Soon, parents then began getting in touch about the fact that their 15 year old was coming home excited about school. They would get in touch with us and ask, ‘What have you done? How did you do that?’. So we started creating workshops for parents.
Ultimately, we appeared on Dragon’s Den and were offered a huge sum of money. We turned it down, which could potentially be the best thing we ever did. It launched us on this new journey.
Tree of Knowledge gained recognition through, for example, partners of a headteacher, or a parent who’d been in the audience who ran a business or a team and got in touch and said: “You did this thing for my other half and they raved about it. Could you come in and do something for my business?”.
“It was amazing how quickly I realised that businesses are looking for new, creative ways to engage the people to give them a really positive, uplifting team learning experience that’s not cheesy, corny or patronising”
It was amazing how quickly I realised that businesses are looking for new, creative ways to engage the people to give them a really positive, uplifting team learning experience that’s not cheesy, corny or patronising. It aims to genuinely teach you stuff, but makes you laugh, and think and feel, and just have this incredibly moving experience.
Building out a business
We started to write all sorts of weird and wonderful workshops for businesses, and it just started to take off. So all of a sudden, we had these two parts to our business. We had education and business, and then my profile started to grow organically. I think it was Richard Branson who said: ‘Say yes and learn how to do it later.’ It was very much one of those moments.
Fast forward several years and most of my time is spent delivering keynote speeches at events all over the world, hosting events, conferences for people, facilitating big two-day exhibitions for other people.

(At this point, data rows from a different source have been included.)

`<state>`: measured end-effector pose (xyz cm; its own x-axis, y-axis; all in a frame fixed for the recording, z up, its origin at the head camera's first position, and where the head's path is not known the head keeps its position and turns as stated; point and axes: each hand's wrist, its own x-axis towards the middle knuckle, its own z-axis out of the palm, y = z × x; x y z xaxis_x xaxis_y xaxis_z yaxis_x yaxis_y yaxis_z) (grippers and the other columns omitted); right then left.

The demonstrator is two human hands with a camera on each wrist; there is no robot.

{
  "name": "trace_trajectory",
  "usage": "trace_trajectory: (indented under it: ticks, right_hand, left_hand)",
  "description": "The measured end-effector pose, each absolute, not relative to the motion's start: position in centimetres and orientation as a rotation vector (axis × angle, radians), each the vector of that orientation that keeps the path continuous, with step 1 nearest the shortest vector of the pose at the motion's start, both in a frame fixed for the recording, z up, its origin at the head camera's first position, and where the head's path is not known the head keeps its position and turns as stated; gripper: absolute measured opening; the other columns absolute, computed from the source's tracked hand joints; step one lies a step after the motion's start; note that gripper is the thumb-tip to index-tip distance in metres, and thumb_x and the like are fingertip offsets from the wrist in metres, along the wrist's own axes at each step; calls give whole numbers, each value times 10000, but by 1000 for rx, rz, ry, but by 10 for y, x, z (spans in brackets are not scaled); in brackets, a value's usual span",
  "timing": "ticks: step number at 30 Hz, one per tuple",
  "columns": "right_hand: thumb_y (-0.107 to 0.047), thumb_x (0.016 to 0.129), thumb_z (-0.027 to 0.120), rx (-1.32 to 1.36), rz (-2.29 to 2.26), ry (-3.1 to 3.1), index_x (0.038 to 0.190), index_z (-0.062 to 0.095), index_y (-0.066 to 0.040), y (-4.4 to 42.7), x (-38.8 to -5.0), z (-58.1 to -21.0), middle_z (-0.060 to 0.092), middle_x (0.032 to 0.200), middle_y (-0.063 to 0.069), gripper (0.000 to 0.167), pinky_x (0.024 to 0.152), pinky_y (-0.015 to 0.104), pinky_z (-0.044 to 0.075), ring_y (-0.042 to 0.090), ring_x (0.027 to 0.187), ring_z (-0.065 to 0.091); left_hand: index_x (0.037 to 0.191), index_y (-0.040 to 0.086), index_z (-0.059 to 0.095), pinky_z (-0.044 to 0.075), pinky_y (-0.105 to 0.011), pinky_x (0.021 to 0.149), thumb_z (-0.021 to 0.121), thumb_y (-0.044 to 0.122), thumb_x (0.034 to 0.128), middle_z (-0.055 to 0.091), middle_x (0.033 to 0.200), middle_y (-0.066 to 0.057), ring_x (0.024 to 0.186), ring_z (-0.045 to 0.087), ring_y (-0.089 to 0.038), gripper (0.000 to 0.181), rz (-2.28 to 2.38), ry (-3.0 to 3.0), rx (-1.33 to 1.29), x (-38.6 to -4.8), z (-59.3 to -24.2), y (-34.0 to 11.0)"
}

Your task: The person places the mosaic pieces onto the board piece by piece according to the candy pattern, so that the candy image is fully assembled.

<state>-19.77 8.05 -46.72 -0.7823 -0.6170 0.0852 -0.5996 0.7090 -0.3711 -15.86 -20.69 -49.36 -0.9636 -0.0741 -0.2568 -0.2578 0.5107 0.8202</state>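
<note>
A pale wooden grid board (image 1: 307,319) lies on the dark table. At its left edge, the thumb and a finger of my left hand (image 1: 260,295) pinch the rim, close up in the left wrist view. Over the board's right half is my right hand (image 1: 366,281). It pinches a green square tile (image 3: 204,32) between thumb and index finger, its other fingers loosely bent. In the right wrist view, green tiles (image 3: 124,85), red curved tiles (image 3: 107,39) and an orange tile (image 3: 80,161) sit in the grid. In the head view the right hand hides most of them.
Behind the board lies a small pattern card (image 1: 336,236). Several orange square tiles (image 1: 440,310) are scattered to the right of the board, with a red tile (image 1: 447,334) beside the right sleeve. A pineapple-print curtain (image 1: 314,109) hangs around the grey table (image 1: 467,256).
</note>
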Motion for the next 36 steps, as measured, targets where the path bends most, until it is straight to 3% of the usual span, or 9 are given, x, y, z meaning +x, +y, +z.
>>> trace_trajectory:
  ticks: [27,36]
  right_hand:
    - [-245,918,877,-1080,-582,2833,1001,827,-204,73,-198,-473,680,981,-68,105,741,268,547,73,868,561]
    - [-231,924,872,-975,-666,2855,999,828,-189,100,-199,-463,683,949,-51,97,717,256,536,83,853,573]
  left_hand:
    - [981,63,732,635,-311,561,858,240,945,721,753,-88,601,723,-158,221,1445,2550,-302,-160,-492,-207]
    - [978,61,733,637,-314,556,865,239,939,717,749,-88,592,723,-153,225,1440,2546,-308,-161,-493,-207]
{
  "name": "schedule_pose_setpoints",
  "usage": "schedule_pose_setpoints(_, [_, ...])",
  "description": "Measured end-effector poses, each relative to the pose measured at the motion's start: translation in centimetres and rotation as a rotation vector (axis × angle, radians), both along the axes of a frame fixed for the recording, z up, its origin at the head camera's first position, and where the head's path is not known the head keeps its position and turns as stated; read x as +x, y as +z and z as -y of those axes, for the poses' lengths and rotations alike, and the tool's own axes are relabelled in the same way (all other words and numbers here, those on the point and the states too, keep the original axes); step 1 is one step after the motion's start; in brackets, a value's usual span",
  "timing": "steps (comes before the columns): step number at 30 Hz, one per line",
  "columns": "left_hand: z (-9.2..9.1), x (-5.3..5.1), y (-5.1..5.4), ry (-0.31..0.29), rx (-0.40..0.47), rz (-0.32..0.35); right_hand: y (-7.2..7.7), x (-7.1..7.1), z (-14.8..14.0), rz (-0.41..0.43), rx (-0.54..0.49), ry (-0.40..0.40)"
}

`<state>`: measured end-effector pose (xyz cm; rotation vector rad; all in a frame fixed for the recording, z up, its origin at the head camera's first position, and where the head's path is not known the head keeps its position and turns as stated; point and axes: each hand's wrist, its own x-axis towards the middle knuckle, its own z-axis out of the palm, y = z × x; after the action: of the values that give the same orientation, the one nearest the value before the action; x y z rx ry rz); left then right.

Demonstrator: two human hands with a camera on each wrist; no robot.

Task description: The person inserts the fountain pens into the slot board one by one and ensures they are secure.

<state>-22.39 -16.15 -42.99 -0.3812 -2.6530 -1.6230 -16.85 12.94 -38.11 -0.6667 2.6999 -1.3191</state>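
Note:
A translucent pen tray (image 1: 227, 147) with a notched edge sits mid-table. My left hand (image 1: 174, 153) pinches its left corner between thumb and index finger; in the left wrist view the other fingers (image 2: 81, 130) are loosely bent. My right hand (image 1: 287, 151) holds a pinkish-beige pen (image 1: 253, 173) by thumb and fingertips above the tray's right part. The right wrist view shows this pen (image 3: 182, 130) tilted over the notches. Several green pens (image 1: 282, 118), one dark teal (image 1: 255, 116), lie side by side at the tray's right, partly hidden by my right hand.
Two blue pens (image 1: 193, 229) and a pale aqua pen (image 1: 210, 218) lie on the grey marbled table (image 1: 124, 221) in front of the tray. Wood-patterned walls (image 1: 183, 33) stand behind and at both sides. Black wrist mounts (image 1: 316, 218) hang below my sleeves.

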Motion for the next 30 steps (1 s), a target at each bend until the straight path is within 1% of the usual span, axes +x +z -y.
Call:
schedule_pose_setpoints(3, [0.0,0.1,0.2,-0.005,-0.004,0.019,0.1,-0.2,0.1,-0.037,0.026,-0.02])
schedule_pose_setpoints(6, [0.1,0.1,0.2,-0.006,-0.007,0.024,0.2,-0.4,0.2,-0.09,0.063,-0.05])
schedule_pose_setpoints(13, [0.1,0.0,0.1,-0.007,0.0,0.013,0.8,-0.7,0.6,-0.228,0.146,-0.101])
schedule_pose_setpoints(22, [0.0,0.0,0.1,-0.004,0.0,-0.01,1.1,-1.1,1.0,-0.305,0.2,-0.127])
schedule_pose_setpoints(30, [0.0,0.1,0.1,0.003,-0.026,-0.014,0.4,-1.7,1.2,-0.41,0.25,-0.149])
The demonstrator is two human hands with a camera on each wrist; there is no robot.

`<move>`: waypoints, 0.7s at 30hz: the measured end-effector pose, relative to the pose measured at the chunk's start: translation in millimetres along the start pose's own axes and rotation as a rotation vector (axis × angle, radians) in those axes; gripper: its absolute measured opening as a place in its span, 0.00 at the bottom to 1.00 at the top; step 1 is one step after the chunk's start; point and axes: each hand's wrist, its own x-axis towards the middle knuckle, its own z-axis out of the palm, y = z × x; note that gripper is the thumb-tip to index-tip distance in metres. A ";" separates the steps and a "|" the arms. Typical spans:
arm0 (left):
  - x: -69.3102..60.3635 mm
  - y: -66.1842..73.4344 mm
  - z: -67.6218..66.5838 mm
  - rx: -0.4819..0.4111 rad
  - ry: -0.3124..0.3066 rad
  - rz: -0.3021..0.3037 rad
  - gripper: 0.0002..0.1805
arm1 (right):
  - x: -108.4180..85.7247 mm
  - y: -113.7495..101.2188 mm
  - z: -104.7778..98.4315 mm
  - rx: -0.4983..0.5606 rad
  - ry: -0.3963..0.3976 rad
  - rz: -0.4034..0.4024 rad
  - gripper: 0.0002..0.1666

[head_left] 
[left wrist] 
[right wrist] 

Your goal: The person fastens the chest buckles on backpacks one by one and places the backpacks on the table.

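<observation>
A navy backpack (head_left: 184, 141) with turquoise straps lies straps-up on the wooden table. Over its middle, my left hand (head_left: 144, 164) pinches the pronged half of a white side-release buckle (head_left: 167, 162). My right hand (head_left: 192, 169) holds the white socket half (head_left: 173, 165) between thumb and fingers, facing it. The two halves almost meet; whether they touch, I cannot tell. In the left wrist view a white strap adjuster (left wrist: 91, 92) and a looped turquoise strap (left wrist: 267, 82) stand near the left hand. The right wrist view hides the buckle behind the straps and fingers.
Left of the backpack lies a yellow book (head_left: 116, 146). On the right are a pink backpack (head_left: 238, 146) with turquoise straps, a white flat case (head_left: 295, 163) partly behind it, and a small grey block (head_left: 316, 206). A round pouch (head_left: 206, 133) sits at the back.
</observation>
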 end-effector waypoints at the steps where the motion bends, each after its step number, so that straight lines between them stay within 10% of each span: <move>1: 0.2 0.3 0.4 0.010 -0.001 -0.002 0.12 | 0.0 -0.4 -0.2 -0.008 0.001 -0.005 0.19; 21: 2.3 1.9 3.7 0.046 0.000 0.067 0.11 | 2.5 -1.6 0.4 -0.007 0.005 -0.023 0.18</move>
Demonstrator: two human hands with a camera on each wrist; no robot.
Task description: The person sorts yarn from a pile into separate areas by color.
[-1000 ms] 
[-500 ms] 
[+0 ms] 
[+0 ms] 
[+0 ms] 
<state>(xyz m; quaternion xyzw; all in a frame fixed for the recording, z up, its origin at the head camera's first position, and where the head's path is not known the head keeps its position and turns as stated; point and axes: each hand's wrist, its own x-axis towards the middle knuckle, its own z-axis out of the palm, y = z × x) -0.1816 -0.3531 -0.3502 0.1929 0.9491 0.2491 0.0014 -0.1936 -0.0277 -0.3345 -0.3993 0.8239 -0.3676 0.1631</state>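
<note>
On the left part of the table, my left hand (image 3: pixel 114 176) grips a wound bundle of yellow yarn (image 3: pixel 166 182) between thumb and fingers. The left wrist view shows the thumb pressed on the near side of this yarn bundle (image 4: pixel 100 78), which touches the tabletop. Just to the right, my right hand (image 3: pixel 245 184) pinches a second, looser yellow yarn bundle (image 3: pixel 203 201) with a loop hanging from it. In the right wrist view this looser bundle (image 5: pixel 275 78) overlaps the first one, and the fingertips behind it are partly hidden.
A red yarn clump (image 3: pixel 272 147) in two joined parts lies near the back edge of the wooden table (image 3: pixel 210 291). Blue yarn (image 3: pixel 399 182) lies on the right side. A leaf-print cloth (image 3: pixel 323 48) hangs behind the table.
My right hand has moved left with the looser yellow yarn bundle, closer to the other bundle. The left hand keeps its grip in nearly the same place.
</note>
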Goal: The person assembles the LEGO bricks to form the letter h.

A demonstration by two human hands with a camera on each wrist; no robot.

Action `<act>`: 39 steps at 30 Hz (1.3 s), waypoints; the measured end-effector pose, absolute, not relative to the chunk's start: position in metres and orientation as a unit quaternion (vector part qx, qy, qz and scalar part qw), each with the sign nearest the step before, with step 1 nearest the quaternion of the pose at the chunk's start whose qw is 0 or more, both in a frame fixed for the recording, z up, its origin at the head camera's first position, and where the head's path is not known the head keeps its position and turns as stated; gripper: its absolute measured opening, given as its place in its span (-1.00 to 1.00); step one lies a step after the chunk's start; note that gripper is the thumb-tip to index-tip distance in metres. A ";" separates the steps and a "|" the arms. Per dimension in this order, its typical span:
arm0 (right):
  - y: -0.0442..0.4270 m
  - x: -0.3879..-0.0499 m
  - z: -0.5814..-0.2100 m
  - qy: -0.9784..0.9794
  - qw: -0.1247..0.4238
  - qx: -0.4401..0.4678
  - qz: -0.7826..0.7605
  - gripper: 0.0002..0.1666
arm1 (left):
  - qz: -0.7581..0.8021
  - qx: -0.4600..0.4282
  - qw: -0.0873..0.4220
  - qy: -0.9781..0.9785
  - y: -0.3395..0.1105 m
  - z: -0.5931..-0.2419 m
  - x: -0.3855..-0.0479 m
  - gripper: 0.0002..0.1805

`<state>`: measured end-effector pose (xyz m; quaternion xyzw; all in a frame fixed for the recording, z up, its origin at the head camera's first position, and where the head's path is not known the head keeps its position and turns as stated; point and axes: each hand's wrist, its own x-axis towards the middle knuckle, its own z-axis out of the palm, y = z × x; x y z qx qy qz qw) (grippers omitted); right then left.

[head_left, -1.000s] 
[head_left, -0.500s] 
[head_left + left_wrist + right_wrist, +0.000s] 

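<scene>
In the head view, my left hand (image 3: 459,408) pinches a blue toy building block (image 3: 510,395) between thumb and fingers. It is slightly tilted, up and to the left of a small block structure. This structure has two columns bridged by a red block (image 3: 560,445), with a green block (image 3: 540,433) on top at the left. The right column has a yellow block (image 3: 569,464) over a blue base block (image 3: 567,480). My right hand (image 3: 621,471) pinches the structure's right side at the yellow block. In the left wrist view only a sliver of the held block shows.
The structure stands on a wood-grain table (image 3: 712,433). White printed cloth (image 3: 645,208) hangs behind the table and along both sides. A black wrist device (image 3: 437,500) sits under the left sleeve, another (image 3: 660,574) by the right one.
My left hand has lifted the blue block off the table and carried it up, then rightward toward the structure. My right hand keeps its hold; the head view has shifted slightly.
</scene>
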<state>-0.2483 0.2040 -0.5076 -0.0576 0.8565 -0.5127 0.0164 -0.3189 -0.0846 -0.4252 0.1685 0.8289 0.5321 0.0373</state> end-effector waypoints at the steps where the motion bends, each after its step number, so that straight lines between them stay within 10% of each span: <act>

Alongside the work we do in schools for Tree of Knowledge, we deliver programmes to businesses and, because of the pandemic, we also created something called Treehouse, which is an online health and wellbeing platform for schools.
Treehouse
Early on, we realised that schools are going to close, and we realised we were going to have to create a platform that can be used at home, in school, or both. Building on that realisation, we now have over 400 schools subscribed to Treehouse using this resource every day.
Treehouse is used in schools across the UK, as well as in the US, Prague and Germany. We now have a fourth branch (pardon the pun) which is this online, subscription-based model that we’d never have thought of. I’m now wondering, ‘Why did we not do this years ago?’. But of course it was one of the silver linings of the pandemic.
Years ago, I remember somebody saying to me: ‘If your business ever falls off the edge of a cliff, make sure you build a plane before you hit the ground.’ And it was very much that moment of: ‘OK, we need to build a plane here.’ Learning to fly the plane took a bit longer because again, the online world wasn’t a space we’d ever been in before. Learning to present live online to businesses and people all over the world took a few weeks to grasp, but once we got it we got it.
“Our goal is to inspire the world. I don’t care if that sounds cheesy or dramatic. The goal is to get up every day and do our bit”
But the whole thing comes back to where we started. Our goal is to inspire the world. I don’t care if that sounds cheesy or dramatic. The goal is to get up every day and do our bit, to make some difference or positivity in the world because we need it now more than ever.
Embracing your inner child
When someone read and reviewed my book, ‘Life Will See You Now’, and said it feels like it’s been written by an over enthusiastic teenager, it was the best feedback I could ever get.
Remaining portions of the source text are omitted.